:: Recorded data

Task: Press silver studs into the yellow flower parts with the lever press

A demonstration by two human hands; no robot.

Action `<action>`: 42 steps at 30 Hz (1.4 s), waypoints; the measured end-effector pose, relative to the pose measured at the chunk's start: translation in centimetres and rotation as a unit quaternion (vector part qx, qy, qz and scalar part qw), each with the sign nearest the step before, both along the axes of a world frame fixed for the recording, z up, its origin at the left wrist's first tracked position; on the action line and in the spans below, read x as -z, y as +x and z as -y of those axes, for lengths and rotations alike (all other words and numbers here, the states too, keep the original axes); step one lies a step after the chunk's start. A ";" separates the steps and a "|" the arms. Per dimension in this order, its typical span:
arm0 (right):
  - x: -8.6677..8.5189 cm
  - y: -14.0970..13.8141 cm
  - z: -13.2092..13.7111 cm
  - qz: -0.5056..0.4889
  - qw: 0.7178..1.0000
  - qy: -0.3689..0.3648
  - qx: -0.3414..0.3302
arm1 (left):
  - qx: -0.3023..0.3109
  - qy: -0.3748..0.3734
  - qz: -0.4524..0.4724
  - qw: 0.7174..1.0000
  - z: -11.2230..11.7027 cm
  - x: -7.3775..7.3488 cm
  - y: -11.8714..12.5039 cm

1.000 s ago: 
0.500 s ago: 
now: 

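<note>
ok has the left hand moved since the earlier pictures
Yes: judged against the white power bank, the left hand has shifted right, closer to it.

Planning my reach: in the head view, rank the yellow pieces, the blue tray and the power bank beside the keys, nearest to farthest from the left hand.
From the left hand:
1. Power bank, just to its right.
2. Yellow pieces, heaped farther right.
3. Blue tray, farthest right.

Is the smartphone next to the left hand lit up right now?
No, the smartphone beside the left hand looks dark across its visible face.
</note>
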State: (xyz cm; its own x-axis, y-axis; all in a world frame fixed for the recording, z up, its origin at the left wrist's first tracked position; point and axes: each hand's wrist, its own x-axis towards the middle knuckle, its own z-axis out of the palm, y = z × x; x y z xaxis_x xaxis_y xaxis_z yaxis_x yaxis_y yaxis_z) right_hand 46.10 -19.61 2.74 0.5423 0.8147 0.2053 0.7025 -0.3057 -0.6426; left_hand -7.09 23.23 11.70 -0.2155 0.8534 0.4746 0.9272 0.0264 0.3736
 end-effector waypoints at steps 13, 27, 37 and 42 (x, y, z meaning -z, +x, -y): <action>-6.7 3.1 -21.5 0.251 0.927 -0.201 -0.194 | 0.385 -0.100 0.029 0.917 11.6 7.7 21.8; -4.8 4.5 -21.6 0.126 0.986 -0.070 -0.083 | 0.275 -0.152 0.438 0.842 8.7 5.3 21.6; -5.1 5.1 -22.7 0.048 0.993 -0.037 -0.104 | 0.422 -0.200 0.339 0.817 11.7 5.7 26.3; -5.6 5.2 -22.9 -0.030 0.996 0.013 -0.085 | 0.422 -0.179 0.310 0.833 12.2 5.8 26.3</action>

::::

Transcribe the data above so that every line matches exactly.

#### Solution
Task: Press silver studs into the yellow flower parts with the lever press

A demonstration by two human hands; no robot.

Action `<action>`: 42 steps at 30 Hz (1.4 s), waypoints; the measured end-effector pose, relative to the pose measured at the chunk's start: translation in centimetres and rotation as a unit quaternion (vector part qx, qy, qz and scalar part qw), each with the sign nearest the step before, both along the axes of a world frame fixed for the recording, z up, its origin at the left wrist's first tracked position; on the action line and in the spans below, read x as -z, y as +x and z as -y of those axes, for lengths and rotations alike (all other words and numbers here, the states too, keep the original axes); step one lies a step after the chunk's start. A ";" separates the steps and a "|" the arms. Per dimension in this order, its typical span:
arm0 (right):
  - x: -8.6677..8.5189 cm
  - y: -14.0970..13.8141 cm
  - z: -13.2092..13.7111 cm
  - qz: -0.5056..0.4889
  - qw: 0.7178..1.0000
  - qy: -0.3689..0.3648
  - qx: -0.3414..0.3302
arm1 (left):
  - qx: -0.3023..0.3109
  - qy: -0.3748..0.3734
  - qz: -0.4524..0.4724
  - qw: 0.7174..1.0000
  - z: -11.2230..11.7027 cm
  - x: -7.3775..7.3488 cm
  - y: -11.8714..12.5039 cm

1.000 s ago: 
0.500 s ago: 
now: 

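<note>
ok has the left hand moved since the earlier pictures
Yes: judged against the white power bank, the left hand has shifted right, closer to it.

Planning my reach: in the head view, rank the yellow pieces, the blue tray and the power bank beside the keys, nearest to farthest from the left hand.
From the left hand:
1. Power bank, just to its right.
2. Yellow pieces, heaped farther right.
3. Blue tray, farthest right.

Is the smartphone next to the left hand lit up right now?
No, the smartphone beside the left hand looks dark across its visible face.
</note>
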State: (xyz cm; its own x-axis, y-axis; all in a world frame fixed for the recording, z up, its origin at the left wrist's first tracked position; point and axes: each hand's wrist, its own x-axis towards the middle knuckle, its own z-axis out of the palm, y = z × x; x y z xaxis_x xaxis_y xaxis_z yaxis_x yaxis_y yaxis_z) right_hand 46.10 -19.61 2.74 0.5423 0.8147 0.2053 0.7025 -0.3057 -0.6426; left_hand -7.09 23.23 11.70 -0.2155 0.8534 0.4746 0.9272 0.0264 0.3736
 end-effector waypoints at steps 13, 27, 37 and 42 (x, y, z meaning -z, +x, -y): <action>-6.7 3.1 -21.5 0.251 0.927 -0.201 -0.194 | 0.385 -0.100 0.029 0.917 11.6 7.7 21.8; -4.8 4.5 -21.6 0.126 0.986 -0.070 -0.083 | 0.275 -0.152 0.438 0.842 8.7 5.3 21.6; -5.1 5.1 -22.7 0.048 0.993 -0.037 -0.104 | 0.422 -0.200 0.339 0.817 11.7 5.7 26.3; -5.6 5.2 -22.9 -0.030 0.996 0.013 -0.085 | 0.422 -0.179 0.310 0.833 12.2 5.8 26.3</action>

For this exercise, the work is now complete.